[Exercise]:
Set down the listing below again, exactly as written.

START Provided material

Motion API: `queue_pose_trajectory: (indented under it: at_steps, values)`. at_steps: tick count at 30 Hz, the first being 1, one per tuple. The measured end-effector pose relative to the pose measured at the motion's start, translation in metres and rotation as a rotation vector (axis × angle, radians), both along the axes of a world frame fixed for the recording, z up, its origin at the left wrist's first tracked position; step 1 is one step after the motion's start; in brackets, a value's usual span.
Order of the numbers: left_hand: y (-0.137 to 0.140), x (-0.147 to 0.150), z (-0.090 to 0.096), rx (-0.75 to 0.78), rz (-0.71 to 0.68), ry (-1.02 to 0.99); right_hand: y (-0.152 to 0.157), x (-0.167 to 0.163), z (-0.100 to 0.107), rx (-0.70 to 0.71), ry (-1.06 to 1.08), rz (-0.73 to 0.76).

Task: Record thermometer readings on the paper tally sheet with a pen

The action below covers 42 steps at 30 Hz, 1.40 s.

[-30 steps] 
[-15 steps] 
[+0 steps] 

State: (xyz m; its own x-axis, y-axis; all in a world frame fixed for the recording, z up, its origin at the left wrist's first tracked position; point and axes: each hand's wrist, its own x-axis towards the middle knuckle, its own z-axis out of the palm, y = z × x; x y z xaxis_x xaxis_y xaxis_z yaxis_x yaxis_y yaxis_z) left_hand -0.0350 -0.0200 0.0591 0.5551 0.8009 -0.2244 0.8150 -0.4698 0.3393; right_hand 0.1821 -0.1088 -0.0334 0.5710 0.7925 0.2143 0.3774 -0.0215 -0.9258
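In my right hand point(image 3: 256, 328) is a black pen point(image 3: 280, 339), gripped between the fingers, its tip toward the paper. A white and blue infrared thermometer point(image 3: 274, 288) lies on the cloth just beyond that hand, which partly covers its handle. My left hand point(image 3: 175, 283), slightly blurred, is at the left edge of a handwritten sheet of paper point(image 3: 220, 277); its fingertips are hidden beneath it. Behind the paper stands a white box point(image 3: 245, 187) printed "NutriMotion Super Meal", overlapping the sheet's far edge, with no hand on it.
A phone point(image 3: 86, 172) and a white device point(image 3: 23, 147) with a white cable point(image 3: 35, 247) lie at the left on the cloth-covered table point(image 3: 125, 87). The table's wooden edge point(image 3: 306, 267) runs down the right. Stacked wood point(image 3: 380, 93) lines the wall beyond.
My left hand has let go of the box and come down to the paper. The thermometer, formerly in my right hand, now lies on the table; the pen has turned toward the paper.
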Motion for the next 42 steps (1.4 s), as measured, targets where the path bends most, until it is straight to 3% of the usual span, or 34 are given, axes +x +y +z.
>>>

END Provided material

[Result of this exercise]:
Motion API: `queue_pose_trajectory: (indented under it: at_steps, values)`. at_steps: tick count at 30 Hz, the first being 1, one per tuple. The measured end-effector pose relative to the pose measured at the motion's start, translation in metres and rotation as a rotation vector (axis × angle, radians), both along the axes of a world frame fixed for the recording, z up, its origin at the left wrist's first tracked position; step 1 is one step after the motion's start; in brackets, a value's usual span.
Order of the numbers: left_hand: y (-0.137 to 0.140), x (-0.147 to 0.150), z (-0.090 to 0.096), rx (-0.75 to 0.78), rz (-0.71 to 0.68), ry (-1.02 to 0.99); right_hand: y (-0.152 to 0.157), x (-0.167 to 0.163), z (-0.100 to 0.107), rx (-0.70 to 0.71), ry (-1.06 to 1.08), rz (-0.73 to 0.76).

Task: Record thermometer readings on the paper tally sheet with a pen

The action below covers 42 steps at 30 Hz, 1.40 s.

[-30 steps] 
[-15 steps] 
[+0 steps] 

State: (xyz m; its own x-axis, y-axis; all in a world frame fixed for the recording, z up, its origin at the left wrist's first tracked position; point and axes: each hand's wrist, its own x-axis towards the middle knuckle, its own z-axis out of the palm, y = z × x; x y z xaxis_x xaxis_y xaxis_z yaxis_x yaxis_y yaxis_z) left_hand -0.0350 -0.0200 0.0591 0.5551 0.8009 -0.2244 0.8150 -0.4698 0.3393; right_hand 0.1821 -0.1088 -0.0334 0.5710 0.7925 0.2143 0.3774 -0.0215 -0.9258
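In my right hand point(image 3: 256, 328) is a black pen point(image 3: 280, 339), gripped between the fingers, its tip toward the paper. A white and blue infrared thermometer point(image 3: 274, 288) lies on the cloth just beyond that hand, which partly covers its handle. My left hand point(image 3: 175, 283), slightly blurred, is at the left edge of a handwritten sheet of paper point(image 3: 220, 277); its fingertips are hidden beneath it. Behind the paper stands a white box point(image 3: 245, 187) printed "NutriMotion Super Meal", overlapping the sheet's far edge, with no hand on it.
A phone point(image 3: 86, 172) and a white device point(image 3: 23, 147) with a white cable point(image 3: 35, 247) lie at the left on the cloth-covered table point(image 3: 125, 87). The table's wooden edge point(image 3: 306, 267) runs down the right. Stacked wood point(image 3: 380, 93) lines the wall beyond.
My left hand has let go of the box and come down to the paper. The thermometer, formerly in my right hand, now lies on the table; the pen has turned toward the paper.
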Motion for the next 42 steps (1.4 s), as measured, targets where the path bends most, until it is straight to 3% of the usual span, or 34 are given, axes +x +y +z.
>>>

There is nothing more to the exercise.